Nasal COVID-19 vaccine approved for use as booster in India
A nasal COVID-19 vaccine based on technology licensed from Washington University in St. Louis has been approved for emergency use in India as a booster for people who have already received two doses of other COVID-19 vaccines. The approval follows the Indian government's emergency use authorization in September of the vaccine as a primary series of two doses, and makes the intranasal vaccine the world's first to receive approval as both a primary vaccine for COVID-19 and a booster.
The expanded authorization means that the vaccine, delivered via drops into the nose, can be received by almost any adult in India. People who have never been vaccinated for COVID-19 are eligible, as well as those who already have received other COVID-19 vaccines. An estimated 900 million people in India have already received two doses of a COVID-19 vaccine.
"We are excited by the authorization of the nasal vaccine booster, which enables this intranasal vaccine to be used by many more people and hopefully will curtail transmission," said Michael S. Diamond, MD, Ph.D., the Herbert S. Gasser Professor of Medicine and a professor of molecular microbiology and of pathology & immunology. Diamond co-developed the vaccine.

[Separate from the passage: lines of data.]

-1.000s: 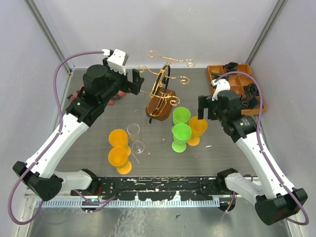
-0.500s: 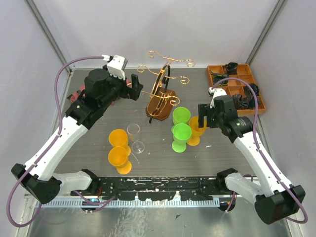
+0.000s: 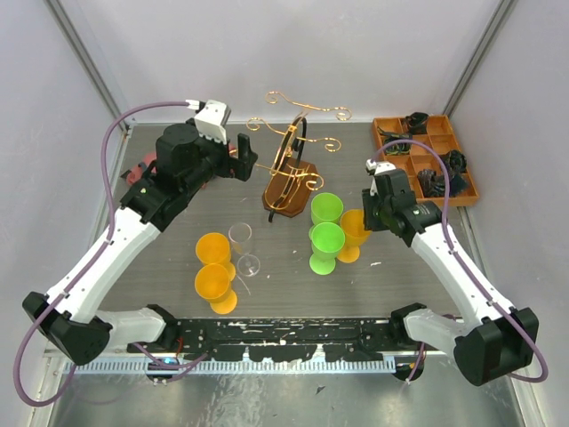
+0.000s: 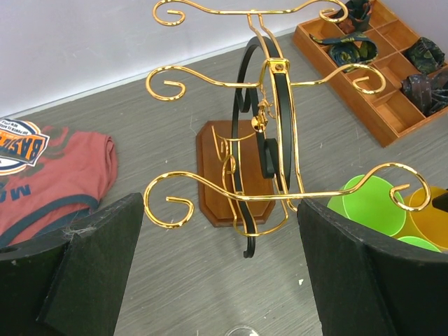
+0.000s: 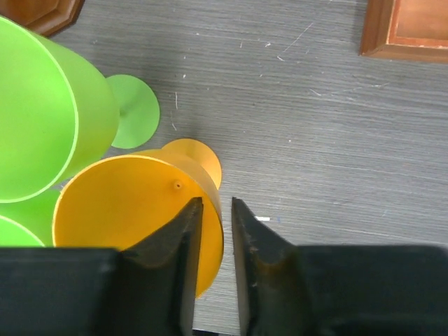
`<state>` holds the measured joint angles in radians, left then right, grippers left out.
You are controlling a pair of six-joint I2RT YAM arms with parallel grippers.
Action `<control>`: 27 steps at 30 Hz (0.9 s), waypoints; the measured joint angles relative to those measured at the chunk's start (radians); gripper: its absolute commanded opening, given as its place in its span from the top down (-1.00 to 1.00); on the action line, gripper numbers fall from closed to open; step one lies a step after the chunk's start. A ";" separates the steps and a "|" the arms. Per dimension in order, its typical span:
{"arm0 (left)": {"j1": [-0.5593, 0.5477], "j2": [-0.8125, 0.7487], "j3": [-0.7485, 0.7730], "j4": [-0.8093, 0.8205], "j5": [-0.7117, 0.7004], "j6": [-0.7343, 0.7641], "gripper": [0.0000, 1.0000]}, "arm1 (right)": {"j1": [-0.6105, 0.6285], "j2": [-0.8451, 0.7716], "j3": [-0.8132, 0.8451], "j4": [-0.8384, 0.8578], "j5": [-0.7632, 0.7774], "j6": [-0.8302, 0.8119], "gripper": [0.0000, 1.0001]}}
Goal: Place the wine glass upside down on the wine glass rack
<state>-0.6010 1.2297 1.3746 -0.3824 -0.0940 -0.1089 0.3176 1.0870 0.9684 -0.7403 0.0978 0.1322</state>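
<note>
White arms [image 3: 116, 249], black joints [image 3: 182, 147], looping purple cables [image 3: 108, 178], matte black fingers [image 4: 84, 280]

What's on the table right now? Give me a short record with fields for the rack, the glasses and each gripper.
rack: gold wire, upright on its wooden base, no glass hung on it
right gripper: straddles the rim of an orange glass, one finger inside; grip not clearly closed
left gripper: open, empty, facing the rack
other glasses: two green glasses, two more orange glasses, a clear glass, all on the table
tray: brown, compartmented, far right
</note>
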 measured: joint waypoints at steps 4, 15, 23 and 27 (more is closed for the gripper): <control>0.000 0.008 0.013 -0.012 -0.005 0.000 -0.96 | 0.000 0.012 -0.002 -0.002 0.002 0.002 0.99; 0.000 0.034 0.155 -0.046 -0.017 -0.182 -0.96 | 0.000 0.027 0.352 -0.139 0.305 -0.072 0.99; 0.000 0.034 0.200 -0.022 -0.035 -0.424 -0.96 | -0.001 0.022 0.535 -0.003 0.434 -0.191 0.99; 0.000 0.034 0.189 0.020 -0.002 -0.523 -0.96 | -0.002 -0.031 0.537 0.161 0.314 -0.229 0.99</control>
<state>-0.6010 1.2633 1.5635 -0.3622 -0.0959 -0.6315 0.3161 1.0565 1.5055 -0.5789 0.4114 -0.0967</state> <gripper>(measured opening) 0.979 0.034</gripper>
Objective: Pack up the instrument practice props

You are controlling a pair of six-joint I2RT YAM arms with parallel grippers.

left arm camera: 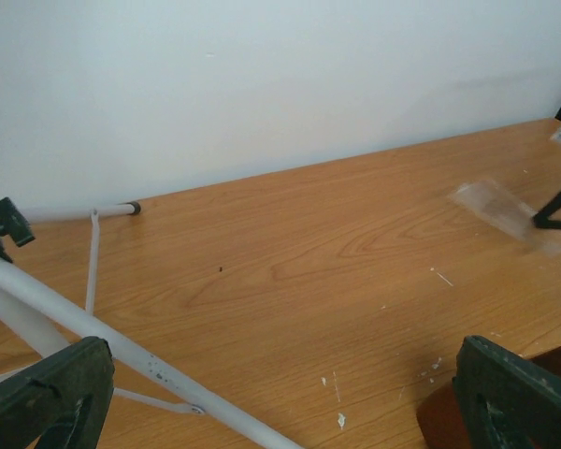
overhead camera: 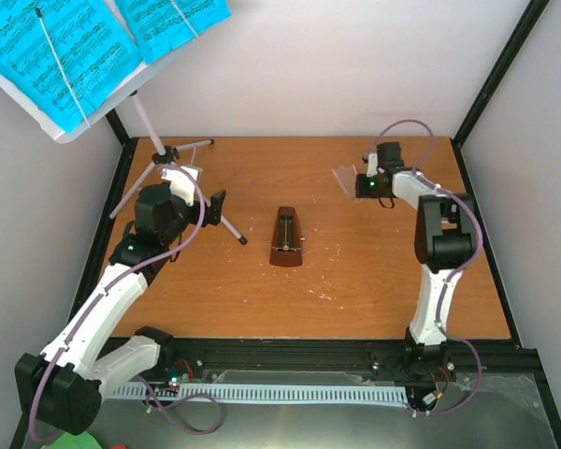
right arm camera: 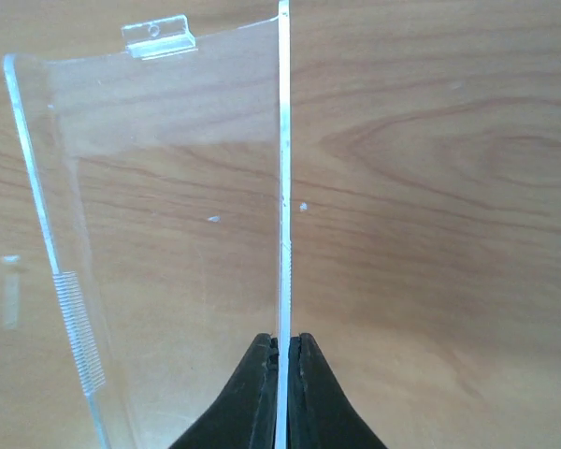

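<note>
The brown pyramid metronome (overhead camera: 286,238) stands uncovered at the table's middle; its edge shows in the left wrist view (left arm camera: 552,393). My right gripper (overhead camera: 363,183) (right arm camera: 282,346) is shut on a wall of the clear plastic cover (overhead camera: 347,177) (right arm camera: 159,224), held above the wood at the back right. The cover also shows in the left wrist view (left arm camera: 500,208). The silver tripod music stand (overhead camera: 142,112) stands at the back left, with blue sheet-music pages (overhead camera: 65,56) on its desk. My left gripper (overhead camera: 206,192) (left arm camera: 280,412) is open by a tripod leg (left arm camera: 122,346).
Black frame rails (overhead camera: 299,354) edge the table at the front and sides. White walls (left arm camera: 262,84) close in the back and sides. Small white flecks (left arm camera: 337,383) dot the wood.
</note>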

The main advantage of the nasal vaccine—other than that it doesn't require a needle—is that it triggers an immune response in the nose and upper airway, right where the virus enters the body. In doing so, it has the potential to block infection and break the cycle of transmission. The technology underlying this nasal vaccine is also adaptable, so the vaccine can be quickly and easily modified to match emerging variants of concern.
"A lot of people seem to be unconcerned by the pandemic, but the virus is still here, and people will continue to need to be vaccinated for the foreseeable future," said David T. Curiel, MD, Ph.D., the Distinguished Professor of Radiation Oncology, who worked with Diamond to develop the vaccine. "The ability to get a nasal vaccine as a COVID-19 booster—several months after an initial series of injectable vaccines—is a new step in vaccine science. Further developing vaccination strategies that involve a sequence of different types of vaccines each aimed at the same virus could help us better prepare for the next pandemic."
Diamond and Curiel, along with members of their laboratories, created the nasal vaccine at Washington University in the early months of the COVID-19 pandemic. In summer 2020, Washington University licensed the rights to develop, manufacture and commercialize the technology in India to Bharat Biotech International Limited, a global leader in vaccine innovation and a developer of vaccines for infectious diseases. This October, the university also licensed the technology to Ocugen Inc., a U.S.-based biotechnology company focused on developing and commercializing novel gene and cell therapies and vaccines, for development in the U.S., Europe and Japan.
The vaccine was authorized for use in India based on data from clinical trials conducted by Bharat Biotech. About 3,100 people participated in studies of the two-dose primary vaccination sequence at sites across India. Another 875 people who had already received two doses of either of the two other COVID-19 vaccines used in India—COVAXIN and COVIDSHIELD—participated in booster studies.